*** Begin section ***

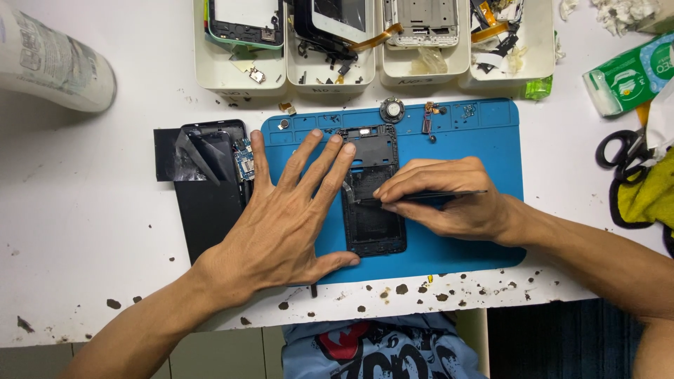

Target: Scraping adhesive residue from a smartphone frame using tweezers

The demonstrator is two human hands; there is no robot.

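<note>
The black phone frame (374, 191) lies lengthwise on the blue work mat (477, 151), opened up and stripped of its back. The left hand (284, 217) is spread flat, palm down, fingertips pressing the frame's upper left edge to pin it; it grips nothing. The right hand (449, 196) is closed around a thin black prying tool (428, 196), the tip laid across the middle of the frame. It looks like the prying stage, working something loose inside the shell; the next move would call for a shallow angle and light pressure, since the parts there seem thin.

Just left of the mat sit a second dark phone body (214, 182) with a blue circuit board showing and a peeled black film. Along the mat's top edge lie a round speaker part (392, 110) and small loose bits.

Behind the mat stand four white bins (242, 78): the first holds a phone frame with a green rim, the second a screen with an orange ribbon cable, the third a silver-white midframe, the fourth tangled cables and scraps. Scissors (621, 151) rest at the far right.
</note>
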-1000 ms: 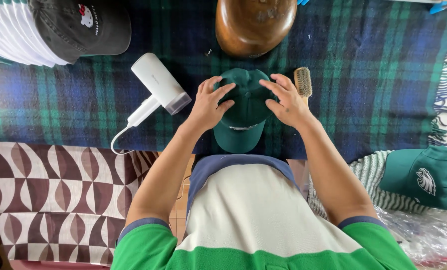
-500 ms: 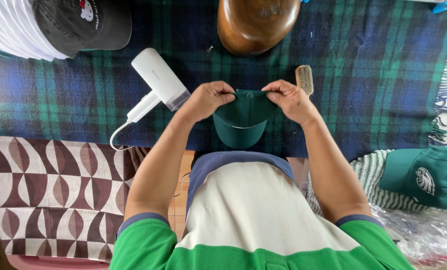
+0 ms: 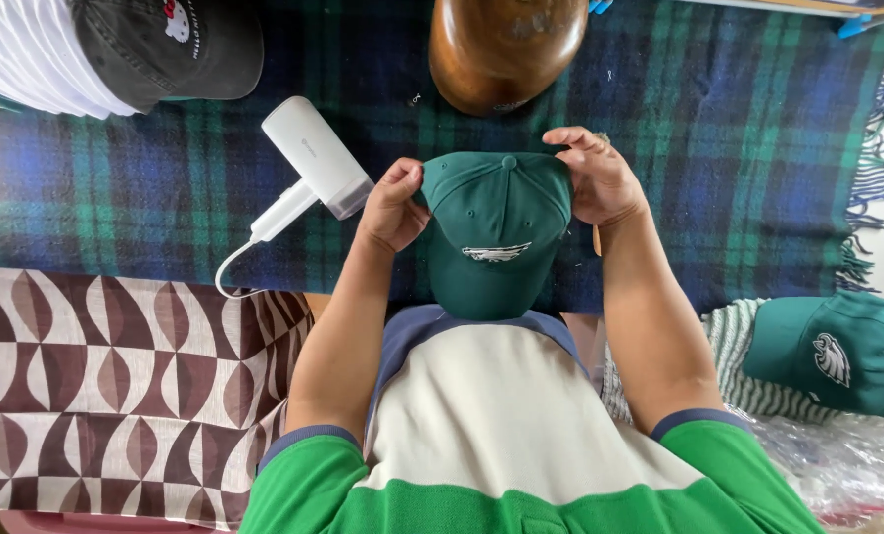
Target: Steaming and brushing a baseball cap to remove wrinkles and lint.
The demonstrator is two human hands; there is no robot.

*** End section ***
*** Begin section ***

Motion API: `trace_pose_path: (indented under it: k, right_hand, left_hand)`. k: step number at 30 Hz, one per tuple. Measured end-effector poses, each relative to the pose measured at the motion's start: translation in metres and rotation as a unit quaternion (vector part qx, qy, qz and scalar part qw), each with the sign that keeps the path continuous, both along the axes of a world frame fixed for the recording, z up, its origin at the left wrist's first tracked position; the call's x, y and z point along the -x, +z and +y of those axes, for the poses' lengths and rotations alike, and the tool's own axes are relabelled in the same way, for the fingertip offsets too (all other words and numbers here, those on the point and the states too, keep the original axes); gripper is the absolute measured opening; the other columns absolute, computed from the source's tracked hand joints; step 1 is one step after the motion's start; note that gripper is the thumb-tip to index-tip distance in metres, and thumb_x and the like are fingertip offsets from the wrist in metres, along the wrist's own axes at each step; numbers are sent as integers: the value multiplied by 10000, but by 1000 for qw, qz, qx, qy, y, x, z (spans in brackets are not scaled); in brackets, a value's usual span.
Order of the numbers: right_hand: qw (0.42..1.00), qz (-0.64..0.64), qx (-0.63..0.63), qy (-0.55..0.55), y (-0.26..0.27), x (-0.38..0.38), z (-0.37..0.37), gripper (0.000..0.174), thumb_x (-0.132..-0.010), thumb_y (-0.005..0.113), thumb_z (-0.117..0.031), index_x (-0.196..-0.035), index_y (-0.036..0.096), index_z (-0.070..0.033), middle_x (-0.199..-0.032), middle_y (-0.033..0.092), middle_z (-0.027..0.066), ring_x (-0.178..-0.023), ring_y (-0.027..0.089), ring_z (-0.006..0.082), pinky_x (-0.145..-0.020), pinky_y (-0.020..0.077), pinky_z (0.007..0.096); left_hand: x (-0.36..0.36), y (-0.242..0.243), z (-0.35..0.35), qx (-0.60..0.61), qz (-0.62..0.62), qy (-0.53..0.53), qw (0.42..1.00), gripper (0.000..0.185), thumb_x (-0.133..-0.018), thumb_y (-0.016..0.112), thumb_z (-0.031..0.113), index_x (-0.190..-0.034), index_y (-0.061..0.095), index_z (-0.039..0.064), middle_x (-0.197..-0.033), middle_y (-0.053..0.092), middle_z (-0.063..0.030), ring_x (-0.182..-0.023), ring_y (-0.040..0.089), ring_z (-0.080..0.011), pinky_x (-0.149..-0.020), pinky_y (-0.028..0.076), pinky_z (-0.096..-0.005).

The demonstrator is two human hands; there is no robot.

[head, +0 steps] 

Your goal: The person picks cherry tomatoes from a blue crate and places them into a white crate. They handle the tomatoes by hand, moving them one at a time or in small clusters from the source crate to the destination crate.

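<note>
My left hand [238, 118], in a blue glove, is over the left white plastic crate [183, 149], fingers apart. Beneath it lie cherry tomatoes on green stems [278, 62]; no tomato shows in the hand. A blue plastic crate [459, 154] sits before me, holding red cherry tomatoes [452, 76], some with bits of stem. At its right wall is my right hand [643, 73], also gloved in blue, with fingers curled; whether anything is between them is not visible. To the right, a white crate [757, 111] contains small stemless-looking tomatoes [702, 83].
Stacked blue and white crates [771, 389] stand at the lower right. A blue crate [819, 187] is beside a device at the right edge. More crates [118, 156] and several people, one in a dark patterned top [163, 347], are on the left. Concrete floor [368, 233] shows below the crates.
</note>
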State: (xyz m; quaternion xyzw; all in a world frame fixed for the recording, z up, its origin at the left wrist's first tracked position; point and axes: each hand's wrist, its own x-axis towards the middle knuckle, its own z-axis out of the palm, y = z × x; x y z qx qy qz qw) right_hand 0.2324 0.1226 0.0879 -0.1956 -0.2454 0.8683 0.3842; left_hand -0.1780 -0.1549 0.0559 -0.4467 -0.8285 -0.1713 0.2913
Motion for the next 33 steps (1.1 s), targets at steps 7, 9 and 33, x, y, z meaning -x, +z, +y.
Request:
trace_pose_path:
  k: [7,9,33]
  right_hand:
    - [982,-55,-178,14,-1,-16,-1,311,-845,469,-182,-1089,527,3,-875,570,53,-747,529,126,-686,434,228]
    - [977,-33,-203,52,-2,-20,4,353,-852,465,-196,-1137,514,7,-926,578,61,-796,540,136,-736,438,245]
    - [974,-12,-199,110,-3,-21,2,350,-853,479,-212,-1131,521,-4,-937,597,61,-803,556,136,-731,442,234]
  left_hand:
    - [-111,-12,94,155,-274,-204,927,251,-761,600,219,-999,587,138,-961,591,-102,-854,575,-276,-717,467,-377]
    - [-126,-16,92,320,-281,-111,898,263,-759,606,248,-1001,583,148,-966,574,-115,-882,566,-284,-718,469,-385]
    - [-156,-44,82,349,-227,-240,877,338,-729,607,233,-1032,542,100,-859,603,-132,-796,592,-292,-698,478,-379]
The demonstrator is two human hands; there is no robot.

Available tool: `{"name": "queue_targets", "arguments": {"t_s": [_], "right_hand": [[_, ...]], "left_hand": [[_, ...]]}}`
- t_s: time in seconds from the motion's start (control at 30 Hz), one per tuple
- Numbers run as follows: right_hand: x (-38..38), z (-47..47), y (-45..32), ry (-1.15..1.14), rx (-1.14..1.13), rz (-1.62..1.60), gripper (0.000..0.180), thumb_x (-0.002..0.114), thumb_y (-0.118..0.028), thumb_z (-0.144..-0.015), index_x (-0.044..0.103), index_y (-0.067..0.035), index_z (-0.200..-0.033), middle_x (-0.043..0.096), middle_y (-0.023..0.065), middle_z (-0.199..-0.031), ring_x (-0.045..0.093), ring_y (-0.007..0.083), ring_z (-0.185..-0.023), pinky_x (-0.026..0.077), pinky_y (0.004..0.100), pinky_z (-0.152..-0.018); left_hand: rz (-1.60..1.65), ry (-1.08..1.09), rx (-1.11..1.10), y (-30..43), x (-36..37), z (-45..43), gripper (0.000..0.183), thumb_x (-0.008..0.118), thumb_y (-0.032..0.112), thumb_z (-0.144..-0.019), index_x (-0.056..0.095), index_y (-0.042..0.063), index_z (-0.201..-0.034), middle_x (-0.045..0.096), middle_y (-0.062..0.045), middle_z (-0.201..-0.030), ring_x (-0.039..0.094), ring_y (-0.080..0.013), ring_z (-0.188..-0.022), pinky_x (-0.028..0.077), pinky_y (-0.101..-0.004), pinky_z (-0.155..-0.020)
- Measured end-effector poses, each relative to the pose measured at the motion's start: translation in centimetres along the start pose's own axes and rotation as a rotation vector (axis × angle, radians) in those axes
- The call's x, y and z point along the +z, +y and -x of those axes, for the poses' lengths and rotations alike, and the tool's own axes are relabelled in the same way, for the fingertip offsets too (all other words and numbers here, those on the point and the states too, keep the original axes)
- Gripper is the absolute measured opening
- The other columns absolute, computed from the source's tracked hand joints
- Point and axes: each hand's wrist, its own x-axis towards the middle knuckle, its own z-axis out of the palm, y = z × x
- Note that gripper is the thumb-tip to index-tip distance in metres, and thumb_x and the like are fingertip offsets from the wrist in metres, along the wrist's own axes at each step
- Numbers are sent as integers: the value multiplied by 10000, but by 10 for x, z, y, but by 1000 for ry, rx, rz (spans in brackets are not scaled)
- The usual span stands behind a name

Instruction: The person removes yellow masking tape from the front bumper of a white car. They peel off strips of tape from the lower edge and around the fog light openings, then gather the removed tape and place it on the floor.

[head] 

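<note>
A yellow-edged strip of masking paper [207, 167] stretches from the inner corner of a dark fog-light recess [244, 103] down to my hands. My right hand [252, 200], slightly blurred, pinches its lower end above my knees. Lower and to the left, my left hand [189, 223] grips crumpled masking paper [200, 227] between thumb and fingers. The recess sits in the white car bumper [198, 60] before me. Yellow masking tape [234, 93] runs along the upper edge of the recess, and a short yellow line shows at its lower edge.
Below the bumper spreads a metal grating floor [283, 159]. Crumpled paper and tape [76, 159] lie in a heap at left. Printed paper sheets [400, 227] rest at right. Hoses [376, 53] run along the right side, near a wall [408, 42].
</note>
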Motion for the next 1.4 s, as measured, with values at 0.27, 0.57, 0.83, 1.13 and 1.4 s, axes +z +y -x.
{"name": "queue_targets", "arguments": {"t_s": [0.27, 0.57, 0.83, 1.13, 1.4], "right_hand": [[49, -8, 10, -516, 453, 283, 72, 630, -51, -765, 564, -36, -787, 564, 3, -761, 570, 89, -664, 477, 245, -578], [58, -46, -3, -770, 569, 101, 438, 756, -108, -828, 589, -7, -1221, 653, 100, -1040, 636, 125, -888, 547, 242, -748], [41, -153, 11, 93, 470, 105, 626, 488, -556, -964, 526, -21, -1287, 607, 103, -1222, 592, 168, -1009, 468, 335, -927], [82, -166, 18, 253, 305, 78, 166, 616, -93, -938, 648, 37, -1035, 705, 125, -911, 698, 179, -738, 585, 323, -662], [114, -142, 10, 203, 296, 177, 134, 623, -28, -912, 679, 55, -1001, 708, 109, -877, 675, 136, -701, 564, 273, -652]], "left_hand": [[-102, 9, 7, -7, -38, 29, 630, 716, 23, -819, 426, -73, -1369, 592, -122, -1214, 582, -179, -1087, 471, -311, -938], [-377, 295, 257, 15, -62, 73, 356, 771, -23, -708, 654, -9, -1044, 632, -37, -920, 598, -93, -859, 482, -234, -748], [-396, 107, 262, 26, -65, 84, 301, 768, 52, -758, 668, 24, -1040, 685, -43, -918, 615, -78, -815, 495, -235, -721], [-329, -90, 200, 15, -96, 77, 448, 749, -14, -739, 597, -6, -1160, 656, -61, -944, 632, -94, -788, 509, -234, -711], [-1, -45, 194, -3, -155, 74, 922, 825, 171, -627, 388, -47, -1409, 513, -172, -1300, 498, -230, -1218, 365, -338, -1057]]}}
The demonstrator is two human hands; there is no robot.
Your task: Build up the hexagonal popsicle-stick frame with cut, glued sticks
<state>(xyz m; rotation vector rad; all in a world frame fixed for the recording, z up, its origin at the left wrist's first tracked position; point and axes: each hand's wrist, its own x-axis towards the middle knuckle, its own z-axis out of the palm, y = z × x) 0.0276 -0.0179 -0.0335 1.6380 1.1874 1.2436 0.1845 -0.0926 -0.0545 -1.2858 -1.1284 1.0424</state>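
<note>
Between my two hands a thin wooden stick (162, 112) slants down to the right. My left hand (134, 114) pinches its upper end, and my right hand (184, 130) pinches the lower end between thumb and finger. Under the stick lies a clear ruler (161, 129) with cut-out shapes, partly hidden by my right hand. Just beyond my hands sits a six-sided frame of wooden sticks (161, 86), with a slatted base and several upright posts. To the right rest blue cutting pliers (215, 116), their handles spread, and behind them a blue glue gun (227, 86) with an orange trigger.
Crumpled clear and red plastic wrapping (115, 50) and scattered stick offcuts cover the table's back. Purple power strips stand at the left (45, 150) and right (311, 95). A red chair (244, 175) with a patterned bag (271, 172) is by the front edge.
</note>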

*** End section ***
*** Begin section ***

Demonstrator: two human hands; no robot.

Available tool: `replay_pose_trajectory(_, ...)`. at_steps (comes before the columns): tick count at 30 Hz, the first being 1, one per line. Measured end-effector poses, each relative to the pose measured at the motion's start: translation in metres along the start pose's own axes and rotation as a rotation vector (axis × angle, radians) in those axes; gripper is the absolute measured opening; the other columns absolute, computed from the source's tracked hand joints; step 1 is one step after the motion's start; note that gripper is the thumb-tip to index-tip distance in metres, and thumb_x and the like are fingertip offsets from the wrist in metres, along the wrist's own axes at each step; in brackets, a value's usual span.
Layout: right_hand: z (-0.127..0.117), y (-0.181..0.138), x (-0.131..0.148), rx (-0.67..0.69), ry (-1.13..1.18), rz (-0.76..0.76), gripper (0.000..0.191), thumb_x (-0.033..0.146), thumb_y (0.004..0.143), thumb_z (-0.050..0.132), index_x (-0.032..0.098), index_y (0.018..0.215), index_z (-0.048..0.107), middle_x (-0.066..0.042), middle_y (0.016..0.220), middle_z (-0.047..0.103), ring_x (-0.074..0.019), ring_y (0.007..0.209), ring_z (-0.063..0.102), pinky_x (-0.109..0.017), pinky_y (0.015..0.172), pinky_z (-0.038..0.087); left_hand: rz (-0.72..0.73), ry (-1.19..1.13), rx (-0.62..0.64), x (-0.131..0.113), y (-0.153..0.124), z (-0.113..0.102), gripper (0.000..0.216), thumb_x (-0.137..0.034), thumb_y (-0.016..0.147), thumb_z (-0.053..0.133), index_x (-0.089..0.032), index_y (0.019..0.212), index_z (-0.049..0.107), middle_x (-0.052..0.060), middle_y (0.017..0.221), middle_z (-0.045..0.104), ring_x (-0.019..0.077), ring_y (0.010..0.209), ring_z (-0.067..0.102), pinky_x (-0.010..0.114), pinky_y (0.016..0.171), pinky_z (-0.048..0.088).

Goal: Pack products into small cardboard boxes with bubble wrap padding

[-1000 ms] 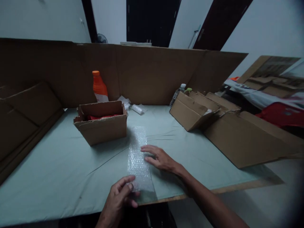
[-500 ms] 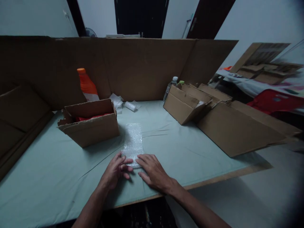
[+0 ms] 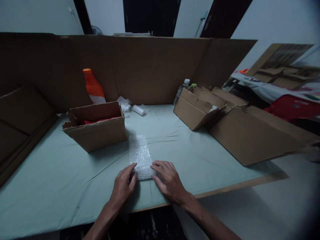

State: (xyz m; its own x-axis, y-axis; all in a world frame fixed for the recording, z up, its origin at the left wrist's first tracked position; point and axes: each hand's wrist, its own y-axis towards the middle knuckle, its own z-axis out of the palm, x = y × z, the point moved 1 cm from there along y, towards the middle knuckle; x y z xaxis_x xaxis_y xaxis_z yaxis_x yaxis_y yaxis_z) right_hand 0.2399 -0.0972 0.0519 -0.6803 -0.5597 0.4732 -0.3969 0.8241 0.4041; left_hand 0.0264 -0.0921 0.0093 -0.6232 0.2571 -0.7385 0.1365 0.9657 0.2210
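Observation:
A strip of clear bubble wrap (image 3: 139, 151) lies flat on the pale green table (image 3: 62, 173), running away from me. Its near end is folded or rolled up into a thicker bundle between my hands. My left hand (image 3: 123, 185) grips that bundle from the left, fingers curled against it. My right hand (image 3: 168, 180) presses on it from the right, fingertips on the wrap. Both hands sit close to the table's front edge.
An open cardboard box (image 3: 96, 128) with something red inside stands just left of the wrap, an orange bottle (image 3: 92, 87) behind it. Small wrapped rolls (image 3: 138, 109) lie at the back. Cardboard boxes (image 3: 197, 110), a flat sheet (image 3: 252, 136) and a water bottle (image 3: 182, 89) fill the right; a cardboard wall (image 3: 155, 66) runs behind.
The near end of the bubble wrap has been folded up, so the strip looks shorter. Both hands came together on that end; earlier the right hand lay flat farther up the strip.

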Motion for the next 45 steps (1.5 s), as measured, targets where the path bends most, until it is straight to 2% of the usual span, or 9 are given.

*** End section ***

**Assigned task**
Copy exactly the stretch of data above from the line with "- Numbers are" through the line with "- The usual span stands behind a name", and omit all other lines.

**Your solution**
- Numbers are sent as integers: the value multiplied by 10000, but by 10 for x, z, y, but by 1000 for ry, rx, rz (spans in brackets are not scaled)
- The usual span stands behind a name

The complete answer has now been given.